ArctosDB / arctos

Arctos is a museum collections management system
https://arctos.database.museum
60 stars 13 forks source link

Feature Request - Bulk ID Update tool option - update all existing identifications by +1 #7983

Open genevieve-anderegg opened 2 months ago

genevieve-anderegg commented 2 months ago

Issue Documentation is http://handbook.arctosdb.org/how_to/How-to-Use-Issues-in-Arctos.html

Is your feature request related to a problem? Please describe. Here in DMNS:Inv we make extensive use of the ID order features in Arctos. We usually have ID order=1 for the current updated and accepted identification, ID order=2 for the legacy identifications with outdated names, and sometimes ID order=0 for old identifications that have been determined as incorrect. We check taxonomy updates occasionally as names get revised. We have specimens where the taxonomic name has been updated, so we need to add a new identification as Order=1, but change the older identification (previously order=1) to order=2, and if there is a legacy ID to order=3 (previously order=2). This structuring of identifications helps us track how a specimens identification has been changed as it's taxonomy has been updated. When we need to update the identifications to multiple records, we can add the new IDs, but then need to go into each individual record to changed the previously order=1 IDs to order=2, previously order=2 IDs to order=3, and so on. Could we add an option on the bulk ID update tool to do this? Effectively adding +1 to all previous IDs to move them "down" in the ID order (except, importantly, for ID order=0 identifications, because those have been determined as incorrect altogether)

Describe what you're trying to accomplish Easily update multiple IDs in a "cascading" manner of acceptedness.

Describe the solution you'd like Add a third option to this drop down that is "Update all existing IDs by adding +1" (or some other text explaining it that makes more sense). image

Describe alternatives you've considered Go through and change all the preexisting identification IDs in records one by one. Sometimes this is for many many records. Boo.

Additional context Related previous issue: https://github.com/ArctosDB/arctos/issues/7009

Priority Please assign a priority-label. Unprioritized issues gets sent into a black hole of despair.

dustymc commented 2 months ago

The identification bulkloader can do what's requested.

(And those real-time bulk update apps are not sustainable and should all be replaced with 'bulkloader writers'....)

campmlc commented 2 months ago

The real-time bulk update tools are super useful for quickly making changes to records pulled up into a search.
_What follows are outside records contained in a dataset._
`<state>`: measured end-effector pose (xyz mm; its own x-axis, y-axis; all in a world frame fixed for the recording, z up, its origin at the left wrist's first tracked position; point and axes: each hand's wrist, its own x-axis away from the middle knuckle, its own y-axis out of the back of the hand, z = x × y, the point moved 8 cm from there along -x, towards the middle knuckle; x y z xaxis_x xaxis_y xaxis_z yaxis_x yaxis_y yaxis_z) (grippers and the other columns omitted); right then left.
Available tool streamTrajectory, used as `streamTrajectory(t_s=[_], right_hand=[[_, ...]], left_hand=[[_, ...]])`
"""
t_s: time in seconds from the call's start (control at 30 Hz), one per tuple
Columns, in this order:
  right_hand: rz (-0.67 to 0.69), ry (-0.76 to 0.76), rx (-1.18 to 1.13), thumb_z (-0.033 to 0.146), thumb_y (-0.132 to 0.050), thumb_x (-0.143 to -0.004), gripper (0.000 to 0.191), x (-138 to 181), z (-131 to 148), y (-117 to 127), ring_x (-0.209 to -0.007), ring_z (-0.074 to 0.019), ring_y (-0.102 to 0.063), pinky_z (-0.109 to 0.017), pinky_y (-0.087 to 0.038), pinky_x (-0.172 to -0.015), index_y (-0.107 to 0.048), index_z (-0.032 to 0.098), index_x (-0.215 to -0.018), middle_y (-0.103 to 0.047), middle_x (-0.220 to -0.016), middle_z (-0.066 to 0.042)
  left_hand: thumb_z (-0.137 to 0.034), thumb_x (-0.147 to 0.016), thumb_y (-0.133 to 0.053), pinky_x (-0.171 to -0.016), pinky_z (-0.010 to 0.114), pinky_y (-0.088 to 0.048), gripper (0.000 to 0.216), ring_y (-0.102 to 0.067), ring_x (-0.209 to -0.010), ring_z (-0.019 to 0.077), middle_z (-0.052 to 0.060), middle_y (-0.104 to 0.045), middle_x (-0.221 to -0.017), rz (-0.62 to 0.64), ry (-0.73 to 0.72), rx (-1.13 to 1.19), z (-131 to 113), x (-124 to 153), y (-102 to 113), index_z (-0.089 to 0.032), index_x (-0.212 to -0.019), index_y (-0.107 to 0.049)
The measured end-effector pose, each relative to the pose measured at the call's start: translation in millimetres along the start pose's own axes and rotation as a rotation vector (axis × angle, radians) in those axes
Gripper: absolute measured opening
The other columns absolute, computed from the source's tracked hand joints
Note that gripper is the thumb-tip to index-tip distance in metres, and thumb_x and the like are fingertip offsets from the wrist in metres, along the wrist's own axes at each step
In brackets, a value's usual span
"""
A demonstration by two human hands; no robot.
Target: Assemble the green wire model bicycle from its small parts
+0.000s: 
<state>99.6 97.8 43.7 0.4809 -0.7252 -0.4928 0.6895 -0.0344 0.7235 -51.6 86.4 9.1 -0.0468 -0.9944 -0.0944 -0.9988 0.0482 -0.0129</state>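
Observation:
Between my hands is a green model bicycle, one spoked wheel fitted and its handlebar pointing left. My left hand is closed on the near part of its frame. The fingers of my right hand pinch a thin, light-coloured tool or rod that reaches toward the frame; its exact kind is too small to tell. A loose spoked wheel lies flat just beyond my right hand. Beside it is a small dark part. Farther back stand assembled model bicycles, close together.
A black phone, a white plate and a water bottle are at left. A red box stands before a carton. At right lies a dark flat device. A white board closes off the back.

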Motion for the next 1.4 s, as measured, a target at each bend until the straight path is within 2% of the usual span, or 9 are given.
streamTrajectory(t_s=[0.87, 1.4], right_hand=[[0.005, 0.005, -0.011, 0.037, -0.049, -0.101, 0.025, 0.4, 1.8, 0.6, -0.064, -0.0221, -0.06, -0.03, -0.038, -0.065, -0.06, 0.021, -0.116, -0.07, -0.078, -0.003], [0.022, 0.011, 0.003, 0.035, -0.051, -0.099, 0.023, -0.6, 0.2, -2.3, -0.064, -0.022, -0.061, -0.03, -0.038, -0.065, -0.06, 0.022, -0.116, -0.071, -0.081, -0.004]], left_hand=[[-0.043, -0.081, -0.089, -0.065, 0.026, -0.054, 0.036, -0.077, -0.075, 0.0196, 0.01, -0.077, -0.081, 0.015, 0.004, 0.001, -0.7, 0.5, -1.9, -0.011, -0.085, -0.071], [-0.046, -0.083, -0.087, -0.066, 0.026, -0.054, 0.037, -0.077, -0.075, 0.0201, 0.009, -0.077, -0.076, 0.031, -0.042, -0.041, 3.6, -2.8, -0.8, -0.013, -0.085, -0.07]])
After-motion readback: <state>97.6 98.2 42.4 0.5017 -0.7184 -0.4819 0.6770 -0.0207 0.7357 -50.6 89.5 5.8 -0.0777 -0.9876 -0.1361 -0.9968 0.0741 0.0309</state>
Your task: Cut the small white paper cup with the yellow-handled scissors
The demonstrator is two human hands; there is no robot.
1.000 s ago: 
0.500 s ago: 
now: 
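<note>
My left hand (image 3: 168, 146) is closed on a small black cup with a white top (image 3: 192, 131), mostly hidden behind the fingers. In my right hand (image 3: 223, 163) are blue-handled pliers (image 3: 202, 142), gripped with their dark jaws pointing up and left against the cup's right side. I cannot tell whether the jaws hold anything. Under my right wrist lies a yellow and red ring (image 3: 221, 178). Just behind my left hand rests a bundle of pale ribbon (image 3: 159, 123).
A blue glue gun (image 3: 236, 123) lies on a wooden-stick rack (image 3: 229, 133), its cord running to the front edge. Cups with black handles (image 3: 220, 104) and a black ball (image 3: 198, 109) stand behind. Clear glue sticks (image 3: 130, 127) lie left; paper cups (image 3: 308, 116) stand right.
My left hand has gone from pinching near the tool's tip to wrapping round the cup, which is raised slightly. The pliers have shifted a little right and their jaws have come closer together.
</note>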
Using bulkloaders to do the same thing, as they currently stand, would involve much more time and effort to download data, reformat, re-upload, fix errors, redo, etc, and would likely mean these actions would not get completed. @dustymc Are you suggesting a bulkloader writer that would autofill the necessary fields from the Search results Tools menu into a bulkloader ready csv that automatically goes to the appropriate component loader? That would be great.

dustymc commented 2 months ago

super useful

And super expensive in CPU, and somewhat expensive in maintenance/complexity/etc. by being largely redundant with more powerful tools.

autofill the necessary fields from the Search results

Identifiers has been doing this for quite a while, it's a MUCH more scalable process and I don't think it touches any of your listed concerns.

genevieve-anderegg commented 2 months ago

(And those real-time bulk update apps are not sustainable and should all be replaced with 'bulkloader writers'....)

Does that mean the kind of functionality provided by tools like this is going away? If we lose this kind of tool and make everything a process that requires bulkloading, Arctos will become intensely cumbersome and laborious. I do not bulkload that often at all, and for making a few small changes to only a handful of records, bulkloading is NOT the way to go. If I have to figure out a spreadsheet to make a few small changes to upload and then unload the old data, it will take me more than twice as long as for small changes. I hope this isn't the case!!!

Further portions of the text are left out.